> Information supplied
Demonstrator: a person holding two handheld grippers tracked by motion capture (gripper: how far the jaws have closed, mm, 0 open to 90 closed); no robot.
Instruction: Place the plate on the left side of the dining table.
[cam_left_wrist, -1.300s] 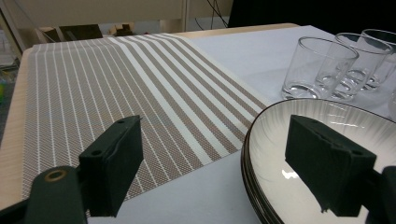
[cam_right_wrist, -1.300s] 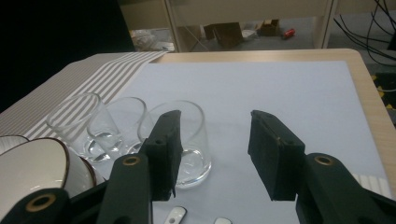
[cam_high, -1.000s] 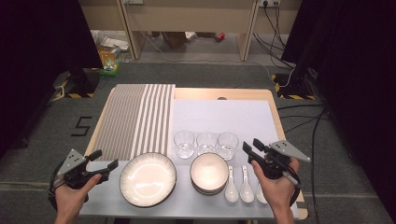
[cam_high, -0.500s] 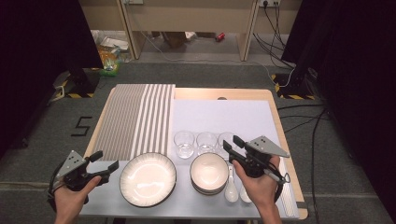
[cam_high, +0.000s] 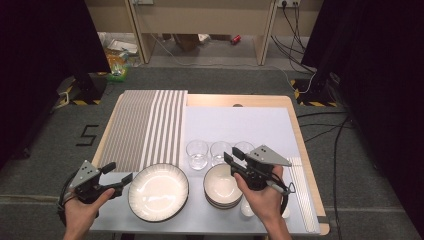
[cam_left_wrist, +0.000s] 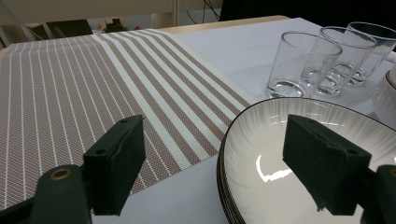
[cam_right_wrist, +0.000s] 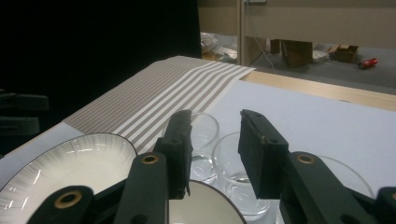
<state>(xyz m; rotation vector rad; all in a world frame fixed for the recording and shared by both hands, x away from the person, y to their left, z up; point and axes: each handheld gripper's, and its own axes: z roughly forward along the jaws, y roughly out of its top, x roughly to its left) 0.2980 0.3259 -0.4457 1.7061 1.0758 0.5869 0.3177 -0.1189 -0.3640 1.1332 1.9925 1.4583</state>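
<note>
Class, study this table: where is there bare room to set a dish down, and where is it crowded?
Free: the pale mat beyond the three glasses, and the whole striped placemat on its left. Crowded: the near edge, where the plate, the stacked bowls and the spoons sit close together.

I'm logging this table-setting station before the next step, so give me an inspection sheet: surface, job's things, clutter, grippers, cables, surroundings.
Surface: wooden table under a pale sheet, with a striped placemat at its left.
Job's things: stack of bowls, large plate, three glasses in a row, white spoons partly hidden by the hand.
Clutter: nothing seen on the table.
Grippers: right gripper over the bowls, jaws just been closing, nothing between them; left gripper open beside the plate, empty.
Cables: black leads on the floor at right.
Surroundings: dark curtains, boxes and litter beyond the table.
</note>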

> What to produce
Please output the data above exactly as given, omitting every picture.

> Task response
Demonstrator: a person holding two handheld grippers tracked by motion capture (gripper: how far the jaws have closed, mm, 0 open to 90 closed); no robot.
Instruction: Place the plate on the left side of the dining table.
[cam_left_wrist, -1.300s] 
[cam_right_wrist, -1.300s] 
[cam_high, -1.000s] 
[cam_high, -0.500s] 
[cam_high, +0.000s] 
[cam_left_wrist, +0.000s] 
[cam_right_wrist, +0.000s] 
<state>(xyz m; rotation vector rad; all in a world frame fixed for the recording and shared by both hands, x away from the person, y to their left, z up; point and axes: each handheld gripper's, and its own axes: z roughly forward along the jaws, y roughly out of its top, x roughly to its left) 0.2980 0.3259 -0.4457 1.7061 1.0758 0.5869 0.3177 -0.1189 -0.3640 1.1332 1.9925 1.4583</state>
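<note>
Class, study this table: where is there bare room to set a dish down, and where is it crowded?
Free: the pale mat beyond the three glasses, and the whole striped placemat on its left. Crowded: the near edge, where the plate, the stacked bowls and the spoons sit close together.

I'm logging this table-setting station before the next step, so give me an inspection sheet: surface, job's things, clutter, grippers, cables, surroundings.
Surface: wooden table under a pale sheet, with a striped placemat at its left.
Job's things: stack of bowls, large plate, three glasses in a row, white spoons partly hidden by the hand.
Clutter: nothing seen on the table.
Grippers: right gripper over the bowls, jaws just been closing, nothing between them; left gripper open beside the plate, empty.
Cables: black leads on the floor at right.
Surroundings: dark curtains, boxes and litter beyond the table.
</note>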

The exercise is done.